* [What needs to be done]
Scan the data, and whenever a line contains "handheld", copy it.

* [Stored records]
▬▬▬▬▬▬

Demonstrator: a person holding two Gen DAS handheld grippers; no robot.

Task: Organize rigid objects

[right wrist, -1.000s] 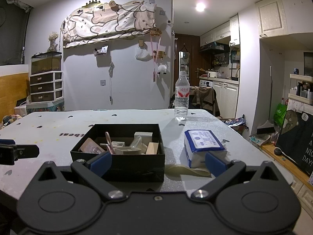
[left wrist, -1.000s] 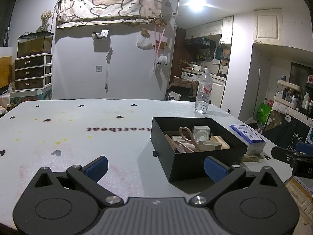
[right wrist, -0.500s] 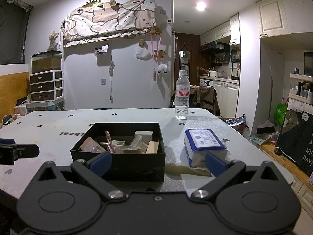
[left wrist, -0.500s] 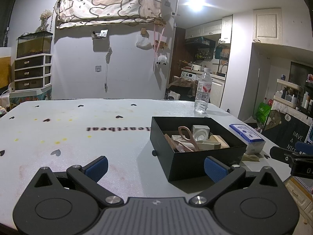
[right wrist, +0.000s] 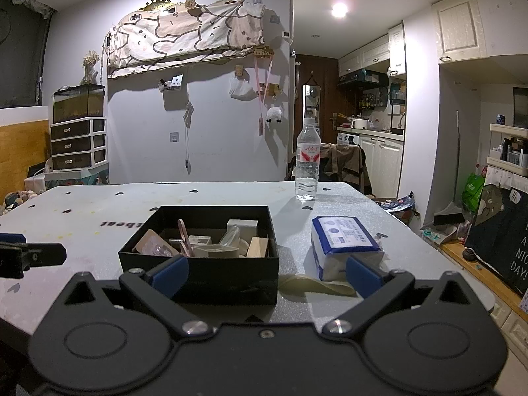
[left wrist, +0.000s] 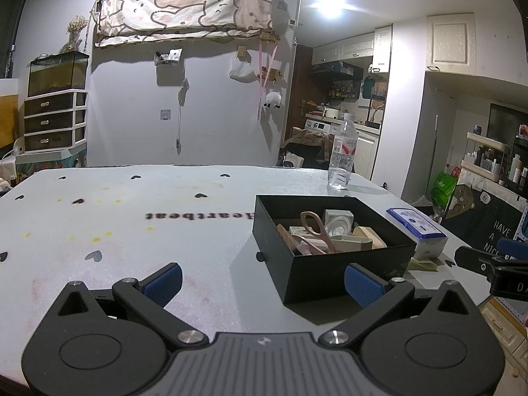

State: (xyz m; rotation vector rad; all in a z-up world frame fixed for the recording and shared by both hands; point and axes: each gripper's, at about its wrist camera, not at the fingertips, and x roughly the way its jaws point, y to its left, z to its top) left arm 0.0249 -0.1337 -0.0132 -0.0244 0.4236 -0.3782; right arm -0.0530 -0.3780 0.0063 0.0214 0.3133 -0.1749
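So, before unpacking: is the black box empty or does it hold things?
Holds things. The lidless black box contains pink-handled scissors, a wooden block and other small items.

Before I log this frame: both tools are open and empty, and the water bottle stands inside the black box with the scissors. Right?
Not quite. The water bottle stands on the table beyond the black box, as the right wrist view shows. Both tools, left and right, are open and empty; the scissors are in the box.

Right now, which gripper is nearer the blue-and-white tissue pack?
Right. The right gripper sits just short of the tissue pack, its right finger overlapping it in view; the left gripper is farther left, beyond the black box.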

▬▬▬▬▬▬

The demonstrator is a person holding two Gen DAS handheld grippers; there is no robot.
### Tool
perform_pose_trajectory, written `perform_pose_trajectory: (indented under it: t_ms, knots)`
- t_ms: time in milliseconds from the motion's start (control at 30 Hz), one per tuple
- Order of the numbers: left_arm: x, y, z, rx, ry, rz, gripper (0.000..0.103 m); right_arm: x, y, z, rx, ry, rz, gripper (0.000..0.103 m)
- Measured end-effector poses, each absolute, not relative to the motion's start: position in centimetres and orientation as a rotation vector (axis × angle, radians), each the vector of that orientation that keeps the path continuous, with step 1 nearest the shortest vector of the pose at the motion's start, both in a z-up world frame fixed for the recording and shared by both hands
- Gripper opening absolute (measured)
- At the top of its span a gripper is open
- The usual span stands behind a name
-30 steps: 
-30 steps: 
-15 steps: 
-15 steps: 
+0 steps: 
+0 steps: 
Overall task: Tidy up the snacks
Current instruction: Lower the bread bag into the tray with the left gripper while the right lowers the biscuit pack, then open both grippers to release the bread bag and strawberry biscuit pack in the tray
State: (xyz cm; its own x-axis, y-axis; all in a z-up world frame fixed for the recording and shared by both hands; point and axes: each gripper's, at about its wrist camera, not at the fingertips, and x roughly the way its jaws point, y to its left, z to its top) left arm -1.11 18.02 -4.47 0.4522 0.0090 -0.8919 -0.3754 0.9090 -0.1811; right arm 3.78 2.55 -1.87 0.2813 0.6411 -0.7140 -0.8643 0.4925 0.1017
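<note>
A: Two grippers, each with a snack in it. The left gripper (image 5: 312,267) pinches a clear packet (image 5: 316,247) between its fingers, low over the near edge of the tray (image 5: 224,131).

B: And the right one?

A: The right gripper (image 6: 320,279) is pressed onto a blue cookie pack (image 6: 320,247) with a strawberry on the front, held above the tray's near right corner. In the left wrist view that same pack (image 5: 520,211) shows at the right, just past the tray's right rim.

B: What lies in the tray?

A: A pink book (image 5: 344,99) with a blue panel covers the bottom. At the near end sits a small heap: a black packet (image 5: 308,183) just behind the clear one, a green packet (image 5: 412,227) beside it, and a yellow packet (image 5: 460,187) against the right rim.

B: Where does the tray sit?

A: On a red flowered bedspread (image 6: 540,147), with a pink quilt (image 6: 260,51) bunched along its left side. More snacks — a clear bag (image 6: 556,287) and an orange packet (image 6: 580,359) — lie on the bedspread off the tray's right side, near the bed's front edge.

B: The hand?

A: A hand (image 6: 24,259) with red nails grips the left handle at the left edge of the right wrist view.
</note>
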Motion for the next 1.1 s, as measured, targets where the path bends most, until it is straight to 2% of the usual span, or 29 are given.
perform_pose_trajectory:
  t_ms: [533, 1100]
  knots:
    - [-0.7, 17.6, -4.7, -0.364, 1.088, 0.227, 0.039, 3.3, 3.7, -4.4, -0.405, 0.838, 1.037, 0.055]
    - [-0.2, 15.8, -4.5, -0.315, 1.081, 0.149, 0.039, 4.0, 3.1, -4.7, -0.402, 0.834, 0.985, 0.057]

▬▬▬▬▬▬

* [Response to this task]
Demonstrator: a person holding two Gen DAS handheld grippers; no robot.
The demonstrator is a person holding two Gen DAS handheld grippers; there is no robot.

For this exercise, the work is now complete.